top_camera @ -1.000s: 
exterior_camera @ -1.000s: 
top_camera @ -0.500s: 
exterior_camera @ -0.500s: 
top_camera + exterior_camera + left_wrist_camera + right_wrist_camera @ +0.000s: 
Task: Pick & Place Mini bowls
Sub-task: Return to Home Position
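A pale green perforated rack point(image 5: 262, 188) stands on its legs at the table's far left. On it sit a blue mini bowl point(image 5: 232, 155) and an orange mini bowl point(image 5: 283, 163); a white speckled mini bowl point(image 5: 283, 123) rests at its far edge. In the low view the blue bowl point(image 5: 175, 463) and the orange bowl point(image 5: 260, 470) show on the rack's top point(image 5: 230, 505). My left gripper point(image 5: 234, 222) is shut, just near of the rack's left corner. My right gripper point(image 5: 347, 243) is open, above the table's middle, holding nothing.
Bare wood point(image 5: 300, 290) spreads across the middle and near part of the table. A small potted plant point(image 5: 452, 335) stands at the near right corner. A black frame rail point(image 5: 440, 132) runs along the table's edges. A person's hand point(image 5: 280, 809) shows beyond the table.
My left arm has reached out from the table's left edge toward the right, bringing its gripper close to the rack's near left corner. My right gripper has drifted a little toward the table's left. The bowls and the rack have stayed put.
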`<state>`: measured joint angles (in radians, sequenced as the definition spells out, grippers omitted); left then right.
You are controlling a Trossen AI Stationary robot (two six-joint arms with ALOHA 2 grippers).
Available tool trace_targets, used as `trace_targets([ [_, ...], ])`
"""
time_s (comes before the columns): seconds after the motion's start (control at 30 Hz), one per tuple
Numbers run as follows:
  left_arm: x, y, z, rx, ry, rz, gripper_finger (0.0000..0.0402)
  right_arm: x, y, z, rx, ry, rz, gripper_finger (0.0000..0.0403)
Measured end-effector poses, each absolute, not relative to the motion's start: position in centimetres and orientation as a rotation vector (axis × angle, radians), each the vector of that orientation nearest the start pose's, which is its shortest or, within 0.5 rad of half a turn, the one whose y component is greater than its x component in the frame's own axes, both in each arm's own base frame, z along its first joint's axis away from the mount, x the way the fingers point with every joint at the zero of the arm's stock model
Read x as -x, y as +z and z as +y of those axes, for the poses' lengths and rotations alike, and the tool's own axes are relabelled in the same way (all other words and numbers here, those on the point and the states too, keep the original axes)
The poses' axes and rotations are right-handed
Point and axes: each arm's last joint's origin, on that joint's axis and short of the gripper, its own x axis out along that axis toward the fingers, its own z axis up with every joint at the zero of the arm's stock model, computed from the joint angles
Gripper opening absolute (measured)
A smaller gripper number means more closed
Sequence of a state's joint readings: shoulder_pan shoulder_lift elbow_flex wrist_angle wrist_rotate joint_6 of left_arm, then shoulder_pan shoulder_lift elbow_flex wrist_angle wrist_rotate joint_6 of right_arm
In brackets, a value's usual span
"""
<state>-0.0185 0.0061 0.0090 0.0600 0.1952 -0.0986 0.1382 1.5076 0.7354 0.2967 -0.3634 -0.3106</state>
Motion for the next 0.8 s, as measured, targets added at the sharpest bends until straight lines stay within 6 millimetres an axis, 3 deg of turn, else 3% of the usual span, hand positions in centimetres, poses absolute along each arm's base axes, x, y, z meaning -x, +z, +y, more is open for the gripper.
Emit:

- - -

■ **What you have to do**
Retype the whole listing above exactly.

■ **Exercise solution**
top_camera @ -1.000s: 
exterior_camera @ -1.000s: 
top_camera @ -0.500s: 
exterior_camera @ -0.500s: 
top_camera + exterior_camera + left_wrist_camera + right_wrist_camera @ +0.000s: 
Task: Pick & Place Mini bowls
Sub-task: Return to Home Position
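A pale green perforated rack point(image 5: 262, 188) stands on its legs at the table's far left. On it sit a blue mini bowl point(image 5: 232, 155) and an orange mini bowl point(image 5: 283, 163); a white speckled mini bowl point(image 5: 283, 123) rests at its far edge. In the low view the blue bowl point(image 5: 175, 463) and the orange bowl point(image 5: 260, 470) show on the rack's top point(image 5: 230, 505). My left gripper point(image 5: 234, 222) is shut, just near of the rack's left corner. My right gripper point(image 5: 347, 243) is open, above the table's middle, holding nothing.
Bare wood point(image 5: 300, 290) spreads across the middle and near part of the table. A small potted plant point(image 5: 452, 335) stands at the near right corner. A black frame rail point(image 5: 440, 132) runs along the table's edges. A person's hand point(image 5: 280, 809) shows beyond the table.
My left arm has reached out from the table's left edge toward the right, bringing its gripper close to the rack's near left corner. My right gripper has drifted a little toward the table's left. The bowls and the rack have stayed put.
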`<state>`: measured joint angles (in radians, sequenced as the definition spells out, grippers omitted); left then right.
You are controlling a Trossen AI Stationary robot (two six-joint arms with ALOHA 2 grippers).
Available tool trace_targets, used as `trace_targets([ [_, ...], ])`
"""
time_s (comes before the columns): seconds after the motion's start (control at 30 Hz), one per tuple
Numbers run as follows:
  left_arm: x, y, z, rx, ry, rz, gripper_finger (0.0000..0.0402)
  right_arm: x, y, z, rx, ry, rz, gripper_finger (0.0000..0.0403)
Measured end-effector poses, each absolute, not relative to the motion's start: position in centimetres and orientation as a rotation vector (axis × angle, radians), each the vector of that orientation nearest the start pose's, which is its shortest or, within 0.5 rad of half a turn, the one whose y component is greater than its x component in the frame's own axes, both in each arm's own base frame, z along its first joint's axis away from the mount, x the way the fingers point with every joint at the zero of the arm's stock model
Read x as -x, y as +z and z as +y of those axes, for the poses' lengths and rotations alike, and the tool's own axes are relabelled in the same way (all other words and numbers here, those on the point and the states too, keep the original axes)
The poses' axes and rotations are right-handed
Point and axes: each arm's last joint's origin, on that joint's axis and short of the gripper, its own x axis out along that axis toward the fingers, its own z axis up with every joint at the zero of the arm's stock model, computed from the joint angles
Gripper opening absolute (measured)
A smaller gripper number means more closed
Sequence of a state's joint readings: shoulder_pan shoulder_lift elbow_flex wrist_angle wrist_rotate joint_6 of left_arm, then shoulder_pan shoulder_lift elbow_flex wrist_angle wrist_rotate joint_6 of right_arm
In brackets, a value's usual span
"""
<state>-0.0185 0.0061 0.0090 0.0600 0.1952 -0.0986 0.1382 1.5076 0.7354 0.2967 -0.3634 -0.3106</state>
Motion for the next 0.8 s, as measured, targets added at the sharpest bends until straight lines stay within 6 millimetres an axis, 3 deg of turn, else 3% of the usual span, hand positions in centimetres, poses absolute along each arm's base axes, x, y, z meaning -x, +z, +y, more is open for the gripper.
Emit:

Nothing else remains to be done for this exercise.